Gabon batis
- Conservation status: Least Concern (IUCN 3.1)

Scientific classification
- Kingdom: Animalia
- Phylum: Chordata
- Class: Aves
- Order: Passeriformes
- Family: Platysteiridae
- Genus: Batis
- Species: B. minima
- Binomial name: Batis minima (Verreaux & Verreaux, 1855)
- Synonyms: Platystira minima J. P. Verreaux and J. B. É. Verreaux, 1855

= Gabon batis =

- Authority: (Verreaux & Verreaux, 1855)
- Conservation status: LC
- Synonyms: Platystira minima J. P. Verreaux and J. B. É. Verreaux, 1855

Species of bird

The Gabon batis (Batis minima) or Verreaux's batis, is a species of small bird in the family Platysteiridae. It occurs in the humid forests of western Central Africa.

==Description==
The adult male has a velvety black head with a white loral spot and narrow supercilium, the head colour fades to blackish-grey on the hindcrown and is separated from the back by a white collar. The mantle and back are velvety-black with a mottled rump which has long, fluffy feathers. The wings are very black with a contrasting white wingstripe. The tail is black with white outer tail feathers. The underparts are white except for a glossy black breast band. The bill and legs are black and the eyes are golden yellow. The females is similar to the male but has a smaller loral spot and supercilium and has a narrower dark grey breast band. They are small birds measuring 9–10 cm in length and weighing 8–12 g.

===Voice===
The song is a series of high, evenly pitched thin short notes "pee-pee-pee-pee" which resembles a squeaky bicycle pump.

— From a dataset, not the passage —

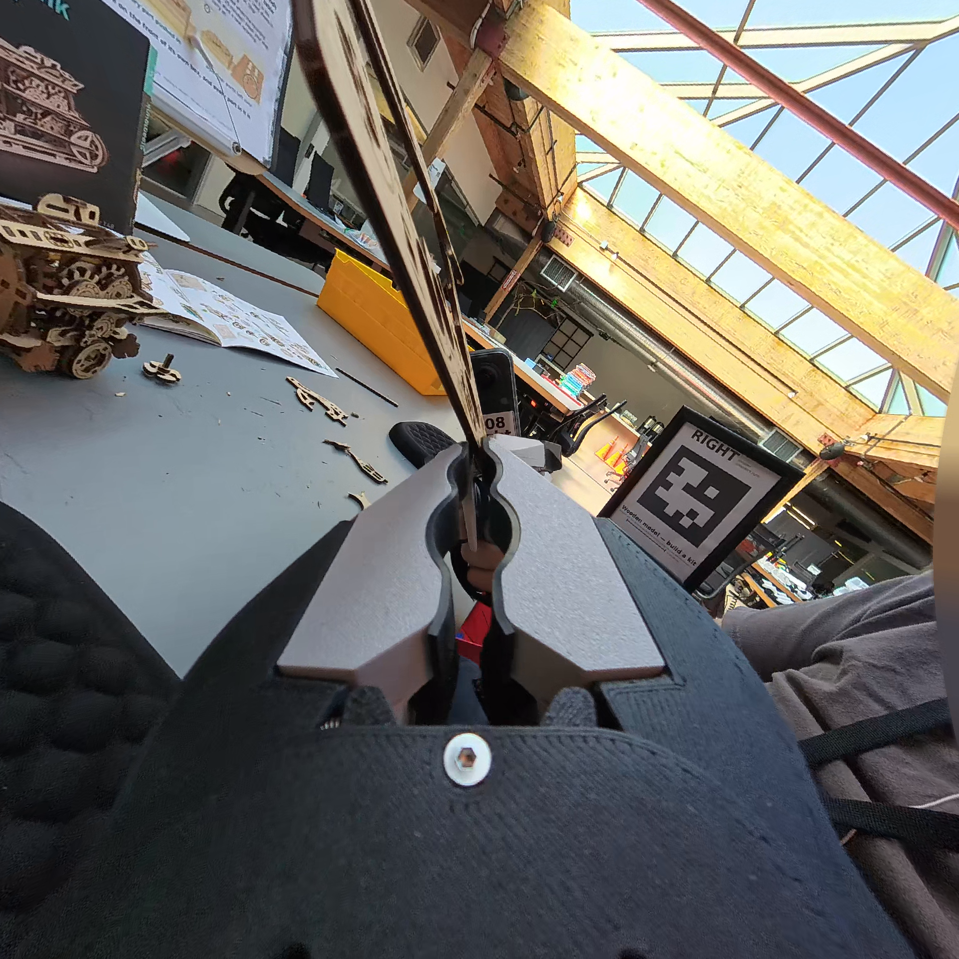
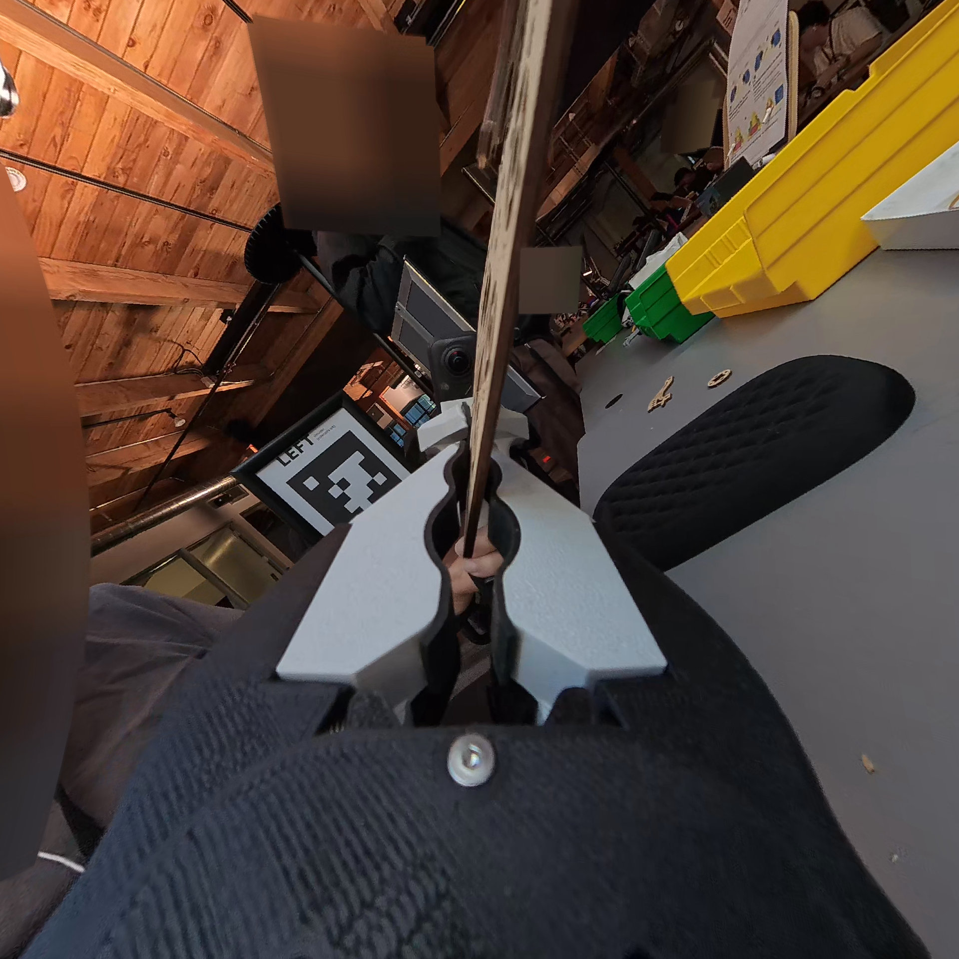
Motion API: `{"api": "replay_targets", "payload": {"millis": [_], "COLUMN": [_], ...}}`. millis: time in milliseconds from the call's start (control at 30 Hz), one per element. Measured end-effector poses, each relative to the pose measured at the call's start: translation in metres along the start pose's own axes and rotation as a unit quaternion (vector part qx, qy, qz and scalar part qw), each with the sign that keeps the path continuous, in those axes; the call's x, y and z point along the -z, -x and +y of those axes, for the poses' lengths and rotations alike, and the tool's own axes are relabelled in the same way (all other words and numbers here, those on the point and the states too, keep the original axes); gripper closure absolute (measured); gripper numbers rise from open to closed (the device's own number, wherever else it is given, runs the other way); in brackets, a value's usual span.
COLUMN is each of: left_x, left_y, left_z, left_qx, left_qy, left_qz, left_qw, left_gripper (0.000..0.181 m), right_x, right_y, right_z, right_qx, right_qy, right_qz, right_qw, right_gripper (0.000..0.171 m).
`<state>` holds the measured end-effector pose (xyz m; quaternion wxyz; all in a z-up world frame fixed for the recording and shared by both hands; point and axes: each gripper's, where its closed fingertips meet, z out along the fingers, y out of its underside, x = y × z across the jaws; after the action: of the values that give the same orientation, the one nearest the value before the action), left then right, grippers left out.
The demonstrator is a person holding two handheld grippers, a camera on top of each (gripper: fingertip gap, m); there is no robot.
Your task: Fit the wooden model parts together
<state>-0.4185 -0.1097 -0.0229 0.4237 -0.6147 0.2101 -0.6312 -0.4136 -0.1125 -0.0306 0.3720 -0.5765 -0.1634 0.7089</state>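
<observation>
Blocking the view: clamped wooden sheet point(image 1: 394, 207)

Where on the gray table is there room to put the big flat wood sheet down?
Bare table lies between the loose wooden pieces and the black pad. More bare table sits in front of the other black pad. It is crowded near the wooden model, the booklet and the yellow bin.

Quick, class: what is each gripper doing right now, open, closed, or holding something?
Left gripper: jaws closed on the thin wooden sheet.
Right gripper: jaws closed on the same sheet, seen edge-on.
</observation>
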Motion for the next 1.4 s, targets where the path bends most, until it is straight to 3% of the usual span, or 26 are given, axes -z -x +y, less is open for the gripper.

==Distribution and habitat==
This species is very similar to the West African batis Batis occulta and this somewhat masks its true distribution but the Gabon batis has been found in Gabon, the Monte Alen National Park in Equatorial Guinea, the lowland Dja area in southern Cameroon and it has recently been discovered in the Dzanga-Ndoki National Park in the extreme south of the Central African Republic.

The Gabon batis is found in lowland forest, normally lower than 800 m. It avoids primary rainforest, other than at the forest edge, and prefers secondary forest with a dense but broken canopy and thick, low undergrowth, as well as overgrown cacao and coffee plantations. It avoids cultivated land and the vicinity of villages and other man-made habitats.

==Habits==
The habits of the Gabon batis are similar to those of other batises and it is territorial and usually seen either singly, in pairs or in small family groups. It is a restless but unobtrusive bird and patrols the whole of its 18-20 ha territory each day, the male taking the lead and singing his song, especially in the morning and late afternoon. This species and the West African batis regularly have hostile interactions which the Gabon batis reacts to by raising its crown feathers and flicking its wings and tail while moving from sided to side. In the hottest part of the day the Gabon batis has been known to sunbathe.

The Gabon batis is an arboreal forager, preferring to find food above heights of 5 m from the ground. It is attracted by flowering trees and prefers to forage in small leafed trees. Prey is gleaned from leaves by hovering beside the tree, or in flight or is disturbed by the moving bird and swooped on. The favoured prey is various insects between 5 and 15 mm in length.

The breeding biology of the Gabon batis is little known but young have been observed during the rainy season following the short dry season, September and February in Gabon, and the young stay with their parents for an extended period. Solitary, probably dispersing immatures were seen in the long dry season in July and August.

==Conservation status==
The Gabon batis is suspected to be experiencing a reduction in range and population as a result of forest clearance and degradation, however the rate of the suspected decline has not been estimated.

==Name==
The alternative common name and Latin binomial commemorates the French naturalist Jules Verreaux.